The girls and I have become connoisseurs of purity books.  I used to think if we were raising our kids right we would not need all the "purity paraphernalia".  I still don't think we need 'all' of it, but we get confused and allow appetites to lead.  Keeping to a biblical path is tough!  

I won't list all the books we have read but this book seems to be one of the best.  (This is a book for girls.  I do not have a recommendation for a boy book.)  I am only halfway through it.  This is because in the last twenty-four hours or so, in between church and Mother's Day activities, both of my older daughters read it cover-to-cover!  I was surprised at how quickly they inhaled it.  It is a long book! 

I appreciate the clear intelligence voice of the authors, two single girls, sisters in their early twenties.  This is a thoughtful, meaty read.

A quote:

We both walked into this boy-conscious season of life with our fair share of questions, anxieties, and confusions about relationships with boys.  How-- or rather who-- to be around boys was a big issue for us.  After hearing stories and questions from hundreds of young women around the world since then, we've come to realize that this is possibly THE big issue for young women.  In fact, we've come to believe that, most often, this is the issue that reveals who a girl truly is.  Who or what is she living for?  What is important to her?  What is her compelling desire?

(emphasis original)

The gist of their message is to focus on Christ and how He sees people.  These authors walk the fine line of encouraging girls without dismissing boys.  One chapter is entitled, "Boys are people, too!" with the subtitle, "Learning to See Boys the way God Sees Them".

Other chapter titles include:


*Why We're Interested in Boys
(and Why that is a Good Thing)
*Wounding Friend or Kissing Enemy?
(Reforming our Philosophy of Relationships)
*Slaying the Inner Vamp
(When the Female of the Species is Deadlier than the Male)
*That's Why You Have Parents
(How to Draw Strength, Wisdom and Protection from Your Father and Mother)
*Rules of Engagement
(Practical Tips on Interaction and Conversation)

(The entire table of contents as well as chapter excerpts available at this link.)

One valuable point they make is that flirting with boys and shunning boys are two sides of the same self-centered coin.  We had never thought of it that way before.

Did I mention it is a meaty read?  They reference Shakespeare several times in the first chapter.  This alone sold my kids.  They get tired of books that assume their main activities are texting and chatting on FB.  However, the title of the book is from a relationship status available on Facebook!  And there is another balancing act:  being in the world but not of the world.

I haven't finished reading yet, but I had to throw it out as a possibility for any other families treading the minefield of young adult friendships.

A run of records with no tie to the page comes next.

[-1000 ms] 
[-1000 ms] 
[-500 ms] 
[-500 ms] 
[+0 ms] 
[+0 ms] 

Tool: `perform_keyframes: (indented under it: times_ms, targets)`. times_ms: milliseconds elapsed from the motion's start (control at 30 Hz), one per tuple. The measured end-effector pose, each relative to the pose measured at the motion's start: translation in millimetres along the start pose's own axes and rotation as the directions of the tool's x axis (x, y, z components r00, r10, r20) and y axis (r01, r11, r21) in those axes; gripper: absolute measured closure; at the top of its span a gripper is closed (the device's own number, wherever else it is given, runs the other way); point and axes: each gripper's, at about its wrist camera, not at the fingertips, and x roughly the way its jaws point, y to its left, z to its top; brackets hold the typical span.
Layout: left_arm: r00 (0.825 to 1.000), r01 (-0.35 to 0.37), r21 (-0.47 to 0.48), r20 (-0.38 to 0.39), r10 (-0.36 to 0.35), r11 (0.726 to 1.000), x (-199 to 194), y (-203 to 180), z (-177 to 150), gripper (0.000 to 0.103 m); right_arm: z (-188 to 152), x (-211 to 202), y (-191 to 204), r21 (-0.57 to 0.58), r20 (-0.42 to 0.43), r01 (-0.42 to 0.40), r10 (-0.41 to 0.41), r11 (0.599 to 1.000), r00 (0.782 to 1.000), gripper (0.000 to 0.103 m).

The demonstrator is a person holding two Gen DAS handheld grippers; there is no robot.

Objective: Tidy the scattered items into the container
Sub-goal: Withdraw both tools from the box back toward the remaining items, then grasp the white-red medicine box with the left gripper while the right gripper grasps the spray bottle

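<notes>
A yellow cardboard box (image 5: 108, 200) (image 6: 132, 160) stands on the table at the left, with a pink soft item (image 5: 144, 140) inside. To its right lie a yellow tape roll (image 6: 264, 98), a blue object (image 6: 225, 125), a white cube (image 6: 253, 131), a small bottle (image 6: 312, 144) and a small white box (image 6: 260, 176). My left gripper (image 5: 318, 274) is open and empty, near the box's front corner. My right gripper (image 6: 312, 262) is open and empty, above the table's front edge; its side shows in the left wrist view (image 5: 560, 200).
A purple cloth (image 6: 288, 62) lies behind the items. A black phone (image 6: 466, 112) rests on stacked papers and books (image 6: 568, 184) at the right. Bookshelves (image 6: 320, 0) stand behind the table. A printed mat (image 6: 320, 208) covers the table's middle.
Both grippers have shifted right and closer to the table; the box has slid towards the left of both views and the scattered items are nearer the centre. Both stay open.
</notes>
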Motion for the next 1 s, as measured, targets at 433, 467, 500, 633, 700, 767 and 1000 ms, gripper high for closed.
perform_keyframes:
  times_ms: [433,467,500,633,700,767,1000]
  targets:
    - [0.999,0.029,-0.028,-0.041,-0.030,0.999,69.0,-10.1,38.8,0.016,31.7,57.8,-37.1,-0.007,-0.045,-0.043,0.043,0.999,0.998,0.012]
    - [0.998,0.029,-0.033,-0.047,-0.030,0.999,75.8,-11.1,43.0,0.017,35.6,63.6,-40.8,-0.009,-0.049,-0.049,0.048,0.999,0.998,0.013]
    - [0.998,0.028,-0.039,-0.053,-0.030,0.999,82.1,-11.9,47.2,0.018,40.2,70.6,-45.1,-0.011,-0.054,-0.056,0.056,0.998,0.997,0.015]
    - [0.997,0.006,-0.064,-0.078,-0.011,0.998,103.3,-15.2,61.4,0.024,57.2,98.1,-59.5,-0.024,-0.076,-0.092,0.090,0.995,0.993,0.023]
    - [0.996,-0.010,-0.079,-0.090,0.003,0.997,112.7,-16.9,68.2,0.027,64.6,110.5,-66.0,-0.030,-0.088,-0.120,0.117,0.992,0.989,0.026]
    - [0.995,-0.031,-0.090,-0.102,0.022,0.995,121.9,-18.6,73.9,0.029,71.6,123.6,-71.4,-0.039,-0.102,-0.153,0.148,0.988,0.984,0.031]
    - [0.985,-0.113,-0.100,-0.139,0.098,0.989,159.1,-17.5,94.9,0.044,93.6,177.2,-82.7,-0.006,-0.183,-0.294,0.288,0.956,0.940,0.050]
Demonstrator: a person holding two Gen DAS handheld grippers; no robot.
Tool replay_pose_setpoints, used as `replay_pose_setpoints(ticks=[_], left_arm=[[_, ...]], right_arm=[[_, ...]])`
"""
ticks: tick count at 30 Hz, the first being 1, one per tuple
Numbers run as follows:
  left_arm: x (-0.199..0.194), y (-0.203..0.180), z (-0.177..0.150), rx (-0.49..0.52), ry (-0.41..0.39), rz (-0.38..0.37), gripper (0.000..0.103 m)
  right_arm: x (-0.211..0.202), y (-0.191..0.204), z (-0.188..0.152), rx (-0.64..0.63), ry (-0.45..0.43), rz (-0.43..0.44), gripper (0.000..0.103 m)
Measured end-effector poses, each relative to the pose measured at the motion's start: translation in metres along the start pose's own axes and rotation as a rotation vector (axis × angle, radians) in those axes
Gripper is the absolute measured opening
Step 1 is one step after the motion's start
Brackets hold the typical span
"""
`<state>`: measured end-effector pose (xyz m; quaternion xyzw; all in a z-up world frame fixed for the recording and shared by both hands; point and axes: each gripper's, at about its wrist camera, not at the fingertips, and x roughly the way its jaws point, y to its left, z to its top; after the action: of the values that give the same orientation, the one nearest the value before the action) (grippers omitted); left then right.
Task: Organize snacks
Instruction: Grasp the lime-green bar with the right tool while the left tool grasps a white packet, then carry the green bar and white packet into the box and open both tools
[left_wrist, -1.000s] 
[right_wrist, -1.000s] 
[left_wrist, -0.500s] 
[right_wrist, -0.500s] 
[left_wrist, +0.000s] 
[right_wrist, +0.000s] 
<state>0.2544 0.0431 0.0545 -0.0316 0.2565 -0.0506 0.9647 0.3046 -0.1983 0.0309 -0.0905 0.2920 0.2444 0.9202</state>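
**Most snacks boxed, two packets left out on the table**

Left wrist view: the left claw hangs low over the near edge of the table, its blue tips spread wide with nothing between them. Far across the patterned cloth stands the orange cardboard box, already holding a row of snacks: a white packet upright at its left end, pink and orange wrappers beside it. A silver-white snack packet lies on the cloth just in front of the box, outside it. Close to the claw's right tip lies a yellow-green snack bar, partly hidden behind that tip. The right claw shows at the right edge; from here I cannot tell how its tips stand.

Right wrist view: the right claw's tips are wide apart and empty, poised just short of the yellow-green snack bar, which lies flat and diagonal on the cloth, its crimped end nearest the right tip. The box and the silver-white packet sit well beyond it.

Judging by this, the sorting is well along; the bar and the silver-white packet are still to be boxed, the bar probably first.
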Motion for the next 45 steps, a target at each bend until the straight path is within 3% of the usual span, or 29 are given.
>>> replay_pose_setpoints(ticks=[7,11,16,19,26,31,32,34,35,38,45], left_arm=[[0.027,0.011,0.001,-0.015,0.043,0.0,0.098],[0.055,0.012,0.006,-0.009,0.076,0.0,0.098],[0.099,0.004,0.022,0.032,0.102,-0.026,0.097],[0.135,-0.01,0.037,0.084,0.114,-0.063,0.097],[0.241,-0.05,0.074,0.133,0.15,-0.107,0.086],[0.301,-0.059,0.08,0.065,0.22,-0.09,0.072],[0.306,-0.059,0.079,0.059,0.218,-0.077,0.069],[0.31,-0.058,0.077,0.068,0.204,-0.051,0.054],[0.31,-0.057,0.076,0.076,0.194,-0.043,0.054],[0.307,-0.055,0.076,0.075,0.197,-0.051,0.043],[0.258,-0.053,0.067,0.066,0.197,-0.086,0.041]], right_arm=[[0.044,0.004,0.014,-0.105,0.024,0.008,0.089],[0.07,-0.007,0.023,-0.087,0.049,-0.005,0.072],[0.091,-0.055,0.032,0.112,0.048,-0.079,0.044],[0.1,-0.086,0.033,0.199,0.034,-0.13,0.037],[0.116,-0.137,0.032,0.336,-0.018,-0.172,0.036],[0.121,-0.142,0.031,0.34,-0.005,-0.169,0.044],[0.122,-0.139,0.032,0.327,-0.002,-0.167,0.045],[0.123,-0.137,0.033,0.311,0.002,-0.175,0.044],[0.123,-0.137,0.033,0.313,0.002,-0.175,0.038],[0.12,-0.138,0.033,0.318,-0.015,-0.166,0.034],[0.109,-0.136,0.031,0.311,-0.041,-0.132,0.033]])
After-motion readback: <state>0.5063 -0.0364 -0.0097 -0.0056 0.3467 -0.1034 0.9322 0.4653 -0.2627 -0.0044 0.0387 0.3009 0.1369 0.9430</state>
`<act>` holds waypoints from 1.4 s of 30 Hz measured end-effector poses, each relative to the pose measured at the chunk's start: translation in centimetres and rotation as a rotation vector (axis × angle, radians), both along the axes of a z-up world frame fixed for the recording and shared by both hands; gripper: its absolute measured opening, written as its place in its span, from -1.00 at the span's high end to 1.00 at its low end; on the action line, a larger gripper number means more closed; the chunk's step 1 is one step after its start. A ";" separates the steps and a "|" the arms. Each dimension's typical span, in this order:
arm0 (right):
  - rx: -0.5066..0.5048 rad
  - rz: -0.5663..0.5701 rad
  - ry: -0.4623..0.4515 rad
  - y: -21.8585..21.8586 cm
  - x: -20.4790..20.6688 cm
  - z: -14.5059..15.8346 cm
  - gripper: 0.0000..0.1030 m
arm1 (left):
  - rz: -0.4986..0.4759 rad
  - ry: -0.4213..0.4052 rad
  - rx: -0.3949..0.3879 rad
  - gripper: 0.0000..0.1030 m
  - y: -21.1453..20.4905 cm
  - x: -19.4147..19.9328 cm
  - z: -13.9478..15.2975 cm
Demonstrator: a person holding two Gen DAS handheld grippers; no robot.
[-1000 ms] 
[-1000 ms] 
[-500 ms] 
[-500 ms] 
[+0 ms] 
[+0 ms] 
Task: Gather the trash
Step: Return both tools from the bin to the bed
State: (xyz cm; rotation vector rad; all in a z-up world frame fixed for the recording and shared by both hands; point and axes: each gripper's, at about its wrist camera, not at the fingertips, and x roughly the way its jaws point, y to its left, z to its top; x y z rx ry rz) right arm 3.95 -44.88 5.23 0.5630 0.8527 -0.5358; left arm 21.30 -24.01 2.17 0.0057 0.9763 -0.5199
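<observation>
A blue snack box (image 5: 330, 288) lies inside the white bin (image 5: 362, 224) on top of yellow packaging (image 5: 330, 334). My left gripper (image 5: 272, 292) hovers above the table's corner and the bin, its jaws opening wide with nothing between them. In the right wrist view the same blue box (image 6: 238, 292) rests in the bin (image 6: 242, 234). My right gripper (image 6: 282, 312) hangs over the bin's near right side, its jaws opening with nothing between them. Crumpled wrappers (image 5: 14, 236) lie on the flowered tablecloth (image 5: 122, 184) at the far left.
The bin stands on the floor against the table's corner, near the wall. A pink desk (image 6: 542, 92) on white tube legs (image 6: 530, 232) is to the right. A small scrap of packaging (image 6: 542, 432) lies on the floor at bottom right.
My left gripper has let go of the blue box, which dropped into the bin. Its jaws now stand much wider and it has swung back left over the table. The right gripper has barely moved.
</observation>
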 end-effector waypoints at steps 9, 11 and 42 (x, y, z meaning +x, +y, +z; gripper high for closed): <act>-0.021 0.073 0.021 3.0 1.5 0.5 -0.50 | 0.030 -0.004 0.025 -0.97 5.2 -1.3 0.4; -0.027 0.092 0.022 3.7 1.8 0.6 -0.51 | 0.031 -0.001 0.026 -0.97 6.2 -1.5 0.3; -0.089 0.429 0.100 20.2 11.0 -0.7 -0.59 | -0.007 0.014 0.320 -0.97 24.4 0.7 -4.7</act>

*Note:  As I've read further, I've noticed some references to absolute predestination.  Our family does not believe the Bible teaches that God predestinated events and actions of people, although He does providentially intervene in our lives.  We don't believe God ordained the specific men that our girls will marry (if they marry).  We do believe human choice (sinful or righteous), and even chance*, definitely influence events.  Without going too far into it, we believe the Bible (Romans 8 especially) teaches that God predestinated a people.  Not everything.  Oh, He knew what was going to happen.  But foreknowledge is different from omnipresence.  Foreknowledge implies an intimate knowledge, as in loving family relationship.  I may be explaining this badly.  But we do not believe in absolute predestination of all things, although we do believe God predestinated His people, whom He foreknew.

This takes away from the helpfulness of the book somewhat, but not too much.

*It seems to me that what we call "chance" is actually the consequences of past sin coming to bear upon us.  God does not always intervene.  Sometimes He uses a situation (caused by sinning sinners, which could be any one of us) to teach us that His grace is sufficient for us.  It may not be our sin, or even the sin of anyone we actually know, and it may be sin that took place hundreds or even thousands of years ago and is still reverberating... so it feels like chance.  Sort of like Chaos Theory.  I'm getting metaphysical here.  I could be wrong, but that's the way it seems to me.